The disaster in New South Wales (NSW) and Queensland has killed 20 people and inundated thousands of homes in the past two weeks, after record rains.
Federal and state governments have faced anger for not acting faster to help residents.
Mr Morrison's declaration - a national first - will allow federal authorities to intervene more directly.
He made the announcement on Wednesday in the town of Lismore, saying it had endured a "once in a 500-year event". Four people died in flooding there last week.
"What has been seen here is nothing more than heart-breaking. You have to see it, you have to smell it, you have to feel it," he said.
The national emergency powers were established after Australia's 2019-20 bushfires and aim to "cut through any red tape" to deliver services and support, the prime minister said.
He said flood-hit locals and businesses would be able to access additional relief payments. Australian Defence Force soldiers can also be more widely deployed to mop up towns.
But Mr Morrison faced a hostile welcome from some locals and climate campaigners.

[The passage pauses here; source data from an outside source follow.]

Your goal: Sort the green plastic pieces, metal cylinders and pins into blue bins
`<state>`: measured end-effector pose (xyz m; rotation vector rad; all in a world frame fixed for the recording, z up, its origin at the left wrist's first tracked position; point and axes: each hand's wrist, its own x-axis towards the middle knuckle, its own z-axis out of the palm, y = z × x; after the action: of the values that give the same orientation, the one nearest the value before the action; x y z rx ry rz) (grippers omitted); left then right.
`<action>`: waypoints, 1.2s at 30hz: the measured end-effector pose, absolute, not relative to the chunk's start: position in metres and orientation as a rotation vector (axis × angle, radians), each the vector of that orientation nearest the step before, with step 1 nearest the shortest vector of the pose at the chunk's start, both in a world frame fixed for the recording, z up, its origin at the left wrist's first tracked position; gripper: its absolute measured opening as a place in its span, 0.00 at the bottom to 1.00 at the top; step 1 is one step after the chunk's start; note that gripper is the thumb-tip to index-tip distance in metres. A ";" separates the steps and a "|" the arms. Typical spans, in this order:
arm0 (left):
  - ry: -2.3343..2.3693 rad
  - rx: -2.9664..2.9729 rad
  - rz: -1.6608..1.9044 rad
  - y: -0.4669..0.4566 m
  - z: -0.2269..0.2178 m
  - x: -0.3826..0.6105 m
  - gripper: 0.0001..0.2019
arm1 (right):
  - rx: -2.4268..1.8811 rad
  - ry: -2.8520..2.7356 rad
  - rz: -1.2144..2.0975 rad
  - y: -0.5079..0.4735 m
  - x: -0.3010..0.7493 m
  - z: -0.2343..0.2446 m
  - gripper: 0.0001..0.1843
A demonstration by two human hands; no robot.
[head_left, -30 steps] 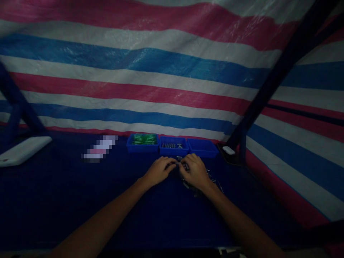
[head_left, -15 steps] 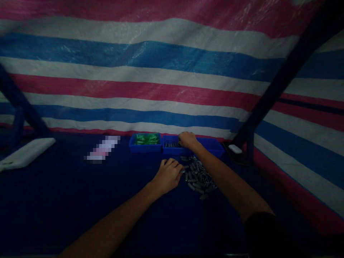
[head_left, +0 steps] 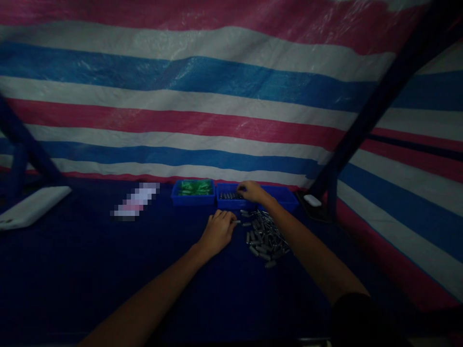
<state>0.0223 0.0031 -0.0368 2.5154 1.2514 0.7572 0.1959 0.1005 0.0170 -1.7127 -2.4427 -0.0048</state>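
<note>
My left hand (head_left: 219, 230) is low over the dark blue table (head_left: 119, 270), its fingers pinched on a small metal piece (head_left: 237, 221) that juts out to the right. Over the middle blue bin (head_left: 235, 203), my right hand (head_left: 250, 191) has its fingers closed and reaching down inside. Whatever those fingers hold, if anything, is too small and dark to make out. Small grey metal cylinders (head_left: 227, 195) lie side by side in that bin. Just right of my left hand, a loose pile of grey cylinders (head_left: 255, 236) mixes with thin shiny metal rods (head_left: 269, 221), partly behind my right forearm.
A blue bin (head_left: 193, 200) with green pieces (head_left: 195, 187) stands left of the middle one; another blue bin (head_left: 284, 197) stands right. A white case (head_left: 312, 200) lies on a dark flat object. Farther left are a blurred-out patch (head_left: 137, 201) and a white slab (head_left: 34, 208).
My left hand has drawn slightly left, away from the pile, with the small metal piece in its fingers. My right hand stays at the middle bin, its fingers shifted. The view has shifted slightly.
</note>
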 end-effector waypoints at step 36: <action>0.902 1.772 0.824 0.009 -0.032 0.010 0.10 | -1.163 -2.014 0.155 -0.007 0.190 -0.006 0.08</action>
<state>0.0101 0.0087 -0.0324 1.7723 0.9023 0.8238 0.1899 -0.0067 -0.0056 -1.1634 -2.0144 0.1551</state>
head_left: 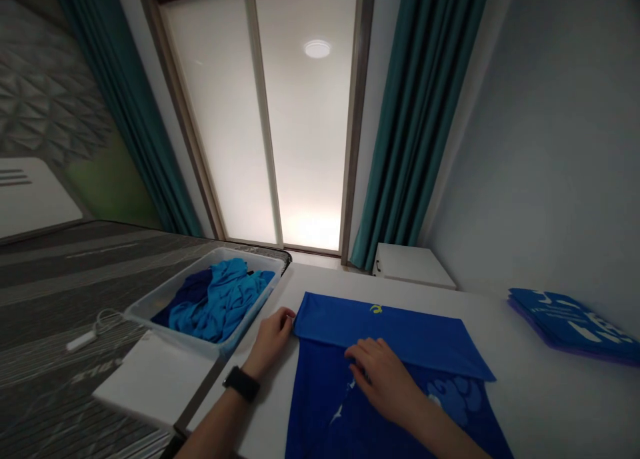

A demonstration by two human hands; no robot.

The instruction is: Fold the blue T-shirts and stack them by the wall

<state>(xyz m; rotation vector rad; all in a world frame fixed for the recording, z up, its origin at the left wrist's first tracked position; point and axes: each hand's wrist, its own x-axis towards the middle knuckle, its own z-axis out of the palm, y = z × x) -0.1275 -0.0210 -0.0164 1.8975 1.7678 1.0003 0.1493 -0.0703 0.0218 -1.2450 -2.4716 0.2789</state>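
A clear plastic bin is sitting at the left edge of the worktop, holding a crumpled bright-blue garment that is lying against a darker navy one. Just beside the bin, a royal-blue shirt is lying flat on the worktop, its top band folded over toward the person. The person's left hand, with a black watch on the wrist, is resting at the shirt's left end, its fingers curled against the folded edge, though I can't tell whether they're gripping it. The right hand is pressing on the fold, its fingers spread and unclenched on the fabric. Well off to the right, a stack of folded blue garments is lying on the worktop.
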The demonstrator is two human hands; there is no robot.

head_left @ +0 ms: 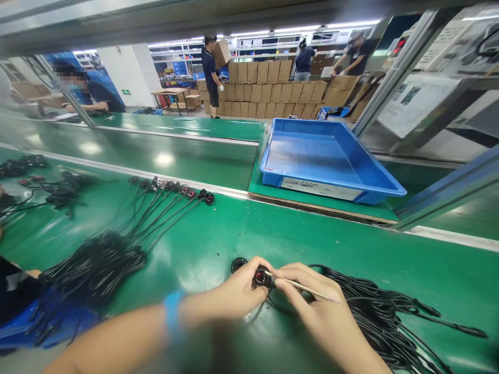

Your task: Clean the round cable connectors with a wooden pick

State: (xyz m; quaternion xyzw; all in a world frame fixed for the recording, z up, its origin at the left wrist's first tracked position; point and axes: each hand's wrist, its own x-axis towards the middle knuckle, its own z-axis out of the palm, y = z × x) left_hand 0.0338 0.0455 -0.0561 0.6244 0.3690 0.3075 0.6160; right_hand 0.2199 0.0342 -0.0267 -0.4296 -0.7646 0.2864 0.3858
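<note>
Between the thumb and fingers of my left hand (237,291) is a small round black cable end (261,276) with red wires showing inside it. My right hand (315,296) pinches a thin pale wooden stick (304,288), and the stick's tip reaches the rim of that cable end. Just behind my left fingers lies another round black part (237,264), partly covered by them. A bundle of coiled black cables (378,311) rests on the green bench beside my right hand. What the stick's tip touches inside is too small to tell.
Ahead on the right, a blue tray (312,192) sits on a raised board. To the left lie more black cables (101,259) with round ends (187,191) in a row. Metal posts (376,72) frame the bench. Several people and stacked cartons (268,93) are beyond.
</note>
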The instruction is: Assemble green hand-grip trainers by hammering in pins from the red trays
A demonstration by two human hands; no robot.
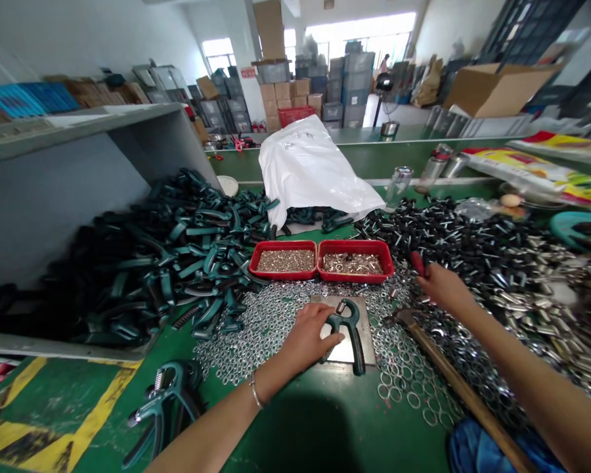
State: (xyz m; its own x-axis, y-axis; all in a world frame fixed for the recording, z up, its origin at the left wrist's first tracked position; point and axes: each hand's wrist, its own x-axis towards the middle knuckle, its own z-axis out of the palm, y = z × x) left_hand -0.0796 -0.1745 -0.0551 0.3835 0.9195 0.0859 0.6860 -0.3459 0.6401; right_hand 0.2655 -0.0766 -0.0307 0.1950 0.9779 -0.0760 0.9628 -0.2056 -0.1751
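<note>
My left hand (311,335) is closed on a teal-and-black hand grip exerciser (355,341), its thumb and fingers around one leg. The grip exerciser is over a flat metal plate (367,351) and has a small spring at its top. My right hand (443,287) is closed around a tool with a red handle (417,264), whose working end I cannot make out. That hand hovers by a pile of black-headed screws (448,230). Below it a hammer (433,355) with a wooden handle lies across metal rings (398,374).
Two red trays (284,246) of small metal parts stand behind the plate. Many teal handles (211,243) are heaped at the left. Another grip exerciser (170,401) rests at the front left. A white sack (315,164), metal sleeves (542,295) and blue cloth (473,450) are around.
</note>
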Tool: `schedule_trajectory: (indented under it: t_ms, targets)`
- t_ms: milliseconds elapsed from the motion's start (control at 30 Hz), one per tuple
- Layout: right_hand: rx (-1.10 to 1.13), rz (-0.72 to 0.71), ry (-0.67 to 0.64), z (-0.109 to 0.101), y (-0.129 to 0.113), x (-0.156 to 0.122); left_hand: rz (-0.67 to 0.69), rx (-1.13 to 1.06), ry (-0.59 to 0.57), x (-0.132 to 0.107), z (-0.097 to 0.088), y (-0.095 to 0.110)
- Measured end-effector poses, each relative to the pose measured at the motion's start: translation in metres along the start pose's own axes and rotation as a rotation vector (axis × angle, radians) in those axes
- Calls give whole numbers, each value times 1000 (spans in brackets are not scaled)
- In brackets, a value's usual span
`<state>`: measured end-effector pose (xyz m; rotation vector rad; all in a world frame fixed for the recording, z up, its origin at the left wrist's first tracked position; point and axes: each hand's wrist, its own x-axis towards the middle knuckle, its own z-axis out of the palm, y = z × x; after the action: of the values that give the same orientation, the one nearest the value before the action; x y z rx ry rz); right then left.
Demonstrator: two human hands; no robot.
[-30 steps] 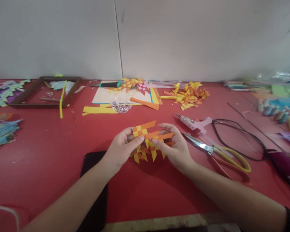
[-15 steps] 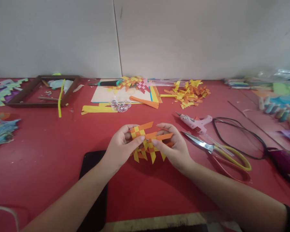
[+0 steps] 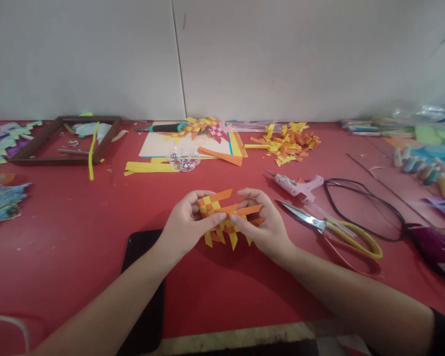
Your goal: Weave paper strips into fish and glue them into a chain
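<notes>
Both my hands hold woven paper fish [image 3: 222, 217] made of orange and yellow strips, just above the red table [image 3: 77, 232]. My left hand [image 3: 187, 227] pinches the left side, thumb on top near a checkered fish with a small googly eye. My right hand [image 3: 265, 225] grips the right side, fingers curled over the orange tail strips. Yellow and orange strip ends stick out below my fingers. How many fish are stacked is hard to tell.
Yellow-handled scissors [image 3: 330, 230] and a pink glue gun [image 3: 298, 185] lie right of my hands, with a black cable [image 3: 359, 210] beyond. A black phone [image 3: 143, 277] lies under my left forearm. Paper scraps [image 3: 287, 141], more woven fish [image 3: 203, 127] and a wooden frame [image 3: 65, 141] sit further back.
My hands have drawn slightly closer together on the woven fish, thumbs nearly meeting. The view has shifted a little; nothing else on the table moved.
</notes>
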<state>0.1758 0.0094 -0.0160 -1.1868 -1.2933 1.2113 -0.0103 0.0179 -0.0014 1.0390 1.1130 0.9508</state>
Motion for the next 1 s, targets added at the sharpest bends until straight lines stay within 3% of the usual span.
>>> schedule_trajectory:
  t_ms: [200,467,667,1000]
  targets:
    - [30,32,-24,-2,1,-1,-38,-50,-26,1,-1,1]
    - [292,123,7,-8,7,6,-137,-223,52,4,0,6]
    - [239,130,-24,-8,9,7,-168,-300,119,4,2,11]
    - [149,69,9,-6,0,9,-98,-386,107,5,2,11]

In some communities, rescue efforts have largely relied on volunteers rather than authorities, and many people have been forced to live in temporary accommodation or cars.
"We were stranded on a roof for 16 hours in the rain with a two-year-old child and seven adults. Emergency services were so overwhelmed we just couldn't get through," one local, Stacey Gordon, told the ABC last week.
While waters have receded in some areas, there are still major flood alerts for places north of Sydney. The city experienced widespread flash-flooding on Tuesday.
To become official, the national emergency needs to be signed off by state premiers and the country's governor general, which Mr Morrison said should happen by Friday.
Experts say the flooding emergency has been worsened by climate change and a La Niña weather phenomenon.
A La Niña develops when strong winds blow the warm surface waters of the Pacific away from South America and towards Indonesia. In their place, colder waters come up to the surface. In Australia, a La Niña increases the likelihood of rain, cyclones and cooler daytime temperatures.